Snarkitecture partners Alex Mustonen, Daniel Arsham, and Benjamin Porto. Photography by Noah Kalina.

In 2000, artist Daniel Arsham asked budding architect and designer Alex Mustonen to help him draw a staircase for an assignment at the Cooper Union, where the two were enrolled. Five years later, Arsham enlisted Mustonen’s architecture skills for an excavated wall installation at a Dior Homme boutique in Los Angeles. The idea of creating an ongoing collaborative practice that experiments on the spectrum between art and architecture was soon born—the two founded Snarkitecture (named after Lewis Carroll’s poem The Hunting of the Snark) in 2008 and transformed a down-at-the-heels Brooklyn warehouse into their studio. The goal? “Make architecture accessible and engaging,” says Mustonen.

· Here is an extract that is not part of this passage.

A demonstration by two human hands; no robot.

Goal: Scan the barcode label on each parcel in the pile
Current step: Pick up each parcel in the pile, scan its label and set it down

The Beach by Snarkitecture. Photography by Noah Kalina.
Over 1.1 million translucent plastic balls compose the installation. Photography by Noah Kalina.

Arsham, Mustonen, and Benjamin Porto, who joined as partner in 2014, now spearhead Snarkitecture’s day-to-day operations and mastermind boundary-pushing environments and product collaborations from fashion to furniture. Each project challenges the imagination by distilling common objects and settings to their essence—monochromatic environs and the repetition of singular elements define the firm’s oeuvre. Take The Beach, where visitors traversed a swimming pool filled with nearly a million translucent plastic balls, or streetwear brand KITH’s Brooklyn outpost, crowned with a canopy of stark-white Air Jordans. 

KITH Brooklyn designed by Snarkitecture. Photography by Noah Kalina.
A canopy of Air Jordans crowns the store. Photography by Noah Kalina.

The studio’s work eschews categorization, writes curator Maria Cristina Didero in Snarkitecture (Phaidon), and “exists between boundaries of inventiveness, exploring its indefinite perimeters with the purpose of reimagining our everyday surroundings to create the extraordinary.” The 255-page monograph commemorates the studio’s tenth anniversary and spotlights a staggering 70 of Snarkitecture’s most memorable projects. It’s also encased in a tactile cover à la Topographies, a wall covering designed in collaboration with Calico Wallpaper. A technical index reveals architectural plans and materials used for each project and concludes with an in-depth conversation where each partner recounts the backstories behind notable commissions and offers exclusive insight into their process.

The monograph’s release precedes “Fun House,” the National Building Museum’s 2018 Summer Block Party, which happens to be Snarkitecture’s first comprehensive museum exhibition, open July 4 to September 3. Expect a temporary freestanding structure that reimagines the home via interactive rooms and, of course, classic Snarkitectural elements. 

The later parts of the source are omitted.